-- Your objective --
Please reproduce all the data exactly as written and omit the pictures.

-- Entries shown --

-----

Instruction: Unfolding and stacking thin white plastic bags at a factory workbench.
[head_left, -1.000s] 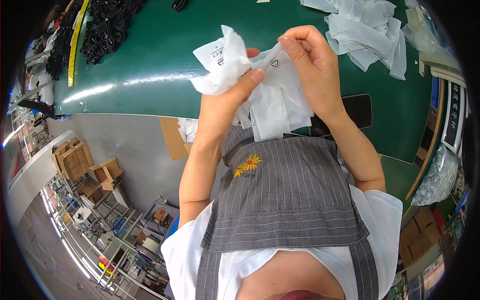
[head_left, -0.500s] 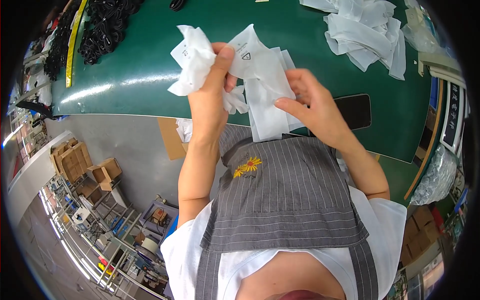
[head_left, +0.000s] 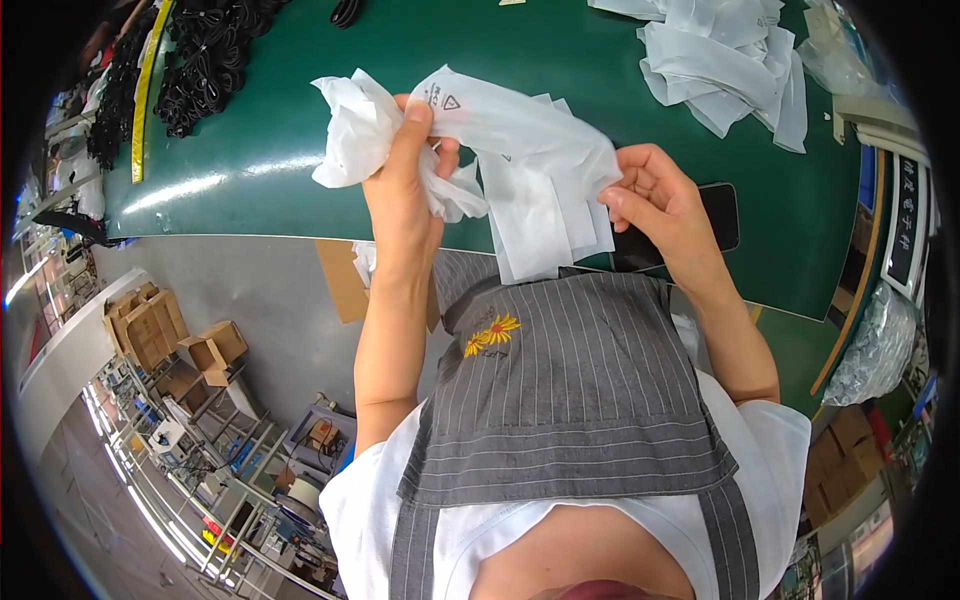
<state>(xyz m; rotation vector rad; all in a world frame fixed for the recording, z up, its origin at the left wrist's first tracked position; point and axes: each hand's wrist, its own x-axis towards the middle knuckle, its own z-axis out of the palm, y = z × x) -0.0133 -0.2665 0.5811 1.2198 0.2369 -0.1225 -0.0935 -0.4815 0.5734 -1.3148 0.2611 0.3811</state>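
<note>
Head view: above the glossy green table (head_left: 270, 120), the left hand (head_left: 402, 175) clasps crumpled white film bags (head_left: 355, 130) plus a long, white film bag's (head_left: 525, 125) end; the right hand (head_left: 655, 200) pinches its far end, seemingly to keep it stretched.

On table (head_left: 790, 220): cables (head_left: 208, 75) left, bag pile (head_left: 722, 72) right, phone (head_left: 722, 214) nearer.

The right hand (head_left: 660, 205) hides part of the phone (head_left: 718, 215); bags (head_left: 540, 130) cover some fingers of the left hand (head_left: 403, 175). The view's top edge cuts off cables (head_left: 205, 80) and a white pile (head_left: 725, 70).
</note>
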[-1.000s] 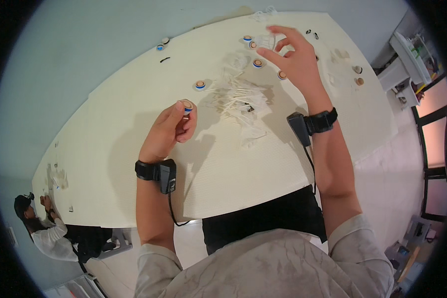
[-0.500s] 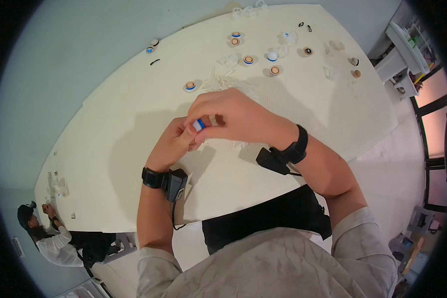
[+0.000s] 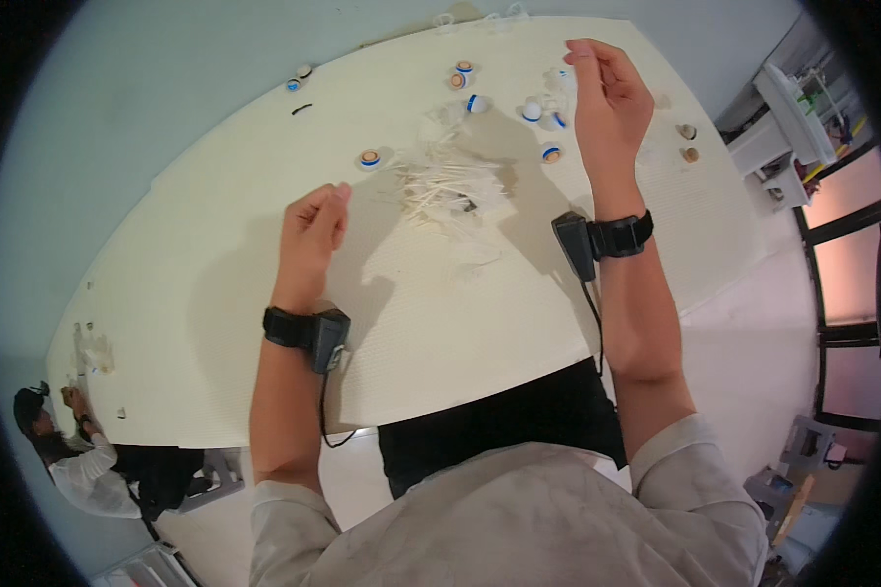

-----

-- Response --
Instruction: Unfolding and stacking thin white plastic bags at a factory workbench.
[head_left, -1.000s] 
[head_left, -0.500s] 
[head_left, +0.000s] 
<state>(xyz m; rotation vector rad; all in a world frame fixed for the recording, z up, its origin at the left wrist's first tracked position; point and axes: each hand's wrist, its own x-axis towards the middle knuckle, its own z-axis out of the palm, y = z × x) -0.0133 -0.2665 0.5811 1.2198 0.2369 -0.1225 -0.0935 -0.4815 0.5734 -1.3148 0.2611 0.3811</state>
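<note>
Head view: above the glossy green table (head_left: 270, 120), the left hand (head_left: 402, 175) clasps crumpled white film bags (head_left: 355, 130) plus a long, white film bag's (head_left: 525, 125) end; the right hand (head_left: 655, 200) pinches its far end, seemingly to keep it stretched.

On table (head_left: 790, 220): cables (head_left: 208, 75) left, bag pile (head_left: 722, 72) right, phone (head_left: 722, 214) nearer.

The right hand (head_left: 660, 205) hides part of the phone (head_left: 718, 215); bags (head_left: 540, 130) cover some fingers of the left hand (head_left: 403, 175). The view's top edge cuts off cables (head_left: 205, 80) and a white pile (head_left: 725, 70).
</note>
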[-1.000s] 
[-0.500s] 
[+0.000s] 

No more output is expected here.